With the pictures excluded, reproduce all of the data exactly.

* **Dataset section**
───

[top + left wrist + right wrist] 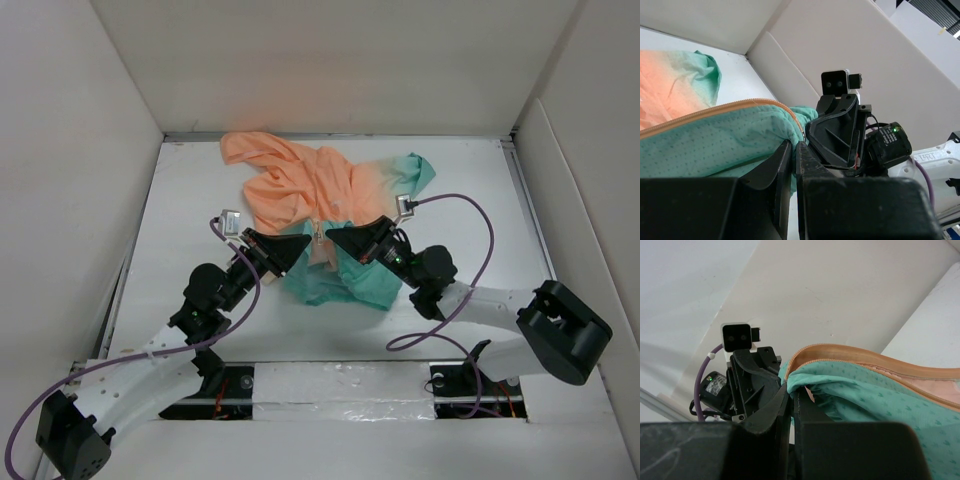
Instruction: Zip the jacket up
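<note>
Between the jaws, jacket [715,145]: thin matt cloth, finely dotted; left gripper [794,146] fingers [767,175]: smooth matt black plastic.

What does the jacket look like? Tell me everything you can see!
The jacket is thin, soft cloth, peach-orange at the far end and teal-green with tiny dots at the near hem. It lies crumpled on the white table. An orange zipper runs along its front edge. The left hand and right hand each pinch the teal hem, facing one another.
</note>
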Tool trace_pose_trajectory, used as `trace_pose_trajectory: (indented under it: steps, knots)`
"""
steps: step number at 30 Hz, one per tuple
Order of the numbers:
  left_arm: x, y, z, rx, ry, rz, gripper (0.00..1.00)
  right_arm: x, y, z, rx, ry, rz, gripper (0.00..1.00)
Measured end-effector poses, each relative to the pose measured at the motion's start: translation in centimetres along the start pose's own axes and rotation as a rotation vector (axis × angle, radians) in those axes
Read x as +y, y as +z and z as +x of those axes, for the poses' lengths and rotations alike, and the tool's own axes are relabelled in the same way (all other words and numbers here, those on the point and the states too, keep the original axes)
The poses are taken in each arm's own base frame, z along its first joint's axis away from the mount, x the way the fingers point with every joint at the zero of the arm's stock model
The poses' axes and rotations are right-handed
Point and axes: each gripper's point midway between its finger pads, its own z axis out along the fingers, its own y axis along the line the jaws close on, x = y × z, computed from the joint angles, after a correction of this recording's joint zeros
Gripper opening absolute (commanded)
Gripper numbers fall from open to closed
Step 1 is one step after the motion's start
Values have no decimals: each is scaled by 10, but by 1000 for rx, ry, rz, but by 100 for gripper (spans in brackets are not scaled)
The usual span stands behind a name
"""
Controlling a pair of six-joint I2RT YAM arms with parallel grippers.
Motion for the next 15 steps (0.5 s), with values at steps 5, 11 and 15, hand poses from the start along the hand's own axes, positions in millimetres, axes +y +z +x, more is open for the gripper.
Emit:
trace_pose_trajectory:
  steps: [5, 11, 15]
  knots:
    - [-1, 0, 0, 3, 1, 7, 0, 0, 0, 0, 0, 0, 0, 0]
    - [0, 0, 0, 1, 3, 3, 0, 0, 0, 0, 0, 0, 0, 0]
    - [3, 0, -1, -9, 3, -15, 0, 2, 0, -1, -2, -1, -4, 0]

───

* **Solution to this problem**
[top + left wrist + right wrist] 
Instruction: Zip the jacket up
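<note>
Between the jaws, jacket [715,145]: thin matt cloth, finely dotted; left gripper [794,146] fingers [767,175]: smooth matt black plastic.

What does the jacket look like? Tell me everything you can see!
The jacket is thin, soft cloth, peach-orange at the far end and teal-green with tiny dots at the near hem. It lies crumpled on the white table. An orange zipper runs along its front edge. The left hand and right hand each pinch the teal hem, facing one another.
</note>
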Tool trace_pose_trajectory, used as `trace_pose_trajectory: (indented under it: steps, knots)`
"""
steps: step number at 30 Hz, one per tuple
Order of the numbers:
  left_arm: x, y, z, rx, ry, rz, gripper (0.00..1.00)
  right_arm: x, y, z, rx, ry, rz, gripper (0.00..1.00)
Measured end-effector poses, each relative to the pose measured at the motion's start: translation in centimetres along the start pose's own axes and rotation as a rotation vector (axis × angle, radians) in those axes
Read x as +y, y as +z and z as +x of those axes, for the poses' lengths and rotations alike, and the tool's own axes are relabelled in the same way (all other words and numbers here, those on the point and the states too, keep the original axes)
The poses are taken in each arm's own base frame, z along its first joint's axis away from the mount, x the way the fingers point with every joint at the zero of the arm's stock model
The poses' axes and rotations are right-handed
Point and axes: each gripper's point midway between its finger pads, its own z axis out along the fingers, its own y axis along the line the jaws close on, x = y × z, computed from the joint angles, after a correction of this recording's joint zeros
Gripper opening absolute (commanded)
Gripper numbers fall from open to closed
Step 1 is one step after the motion's start
Values have no decimals: each is scaled by 10, but by 1000 for rx, ry, rz, but by 100 for gripper (spans in brackets are not scaled)
The usual span stands behind a name
"""
Controlling a pair of six-joint I2RT YAM arms with parallel grippers.
Motion for the next 15 steps (0.5 s), with values at steps 5, 11 and 15, hand poses from the start along the hand's own axes, positions in millimetres, axes +y +z +x, more is open for the gripper.
Emit:
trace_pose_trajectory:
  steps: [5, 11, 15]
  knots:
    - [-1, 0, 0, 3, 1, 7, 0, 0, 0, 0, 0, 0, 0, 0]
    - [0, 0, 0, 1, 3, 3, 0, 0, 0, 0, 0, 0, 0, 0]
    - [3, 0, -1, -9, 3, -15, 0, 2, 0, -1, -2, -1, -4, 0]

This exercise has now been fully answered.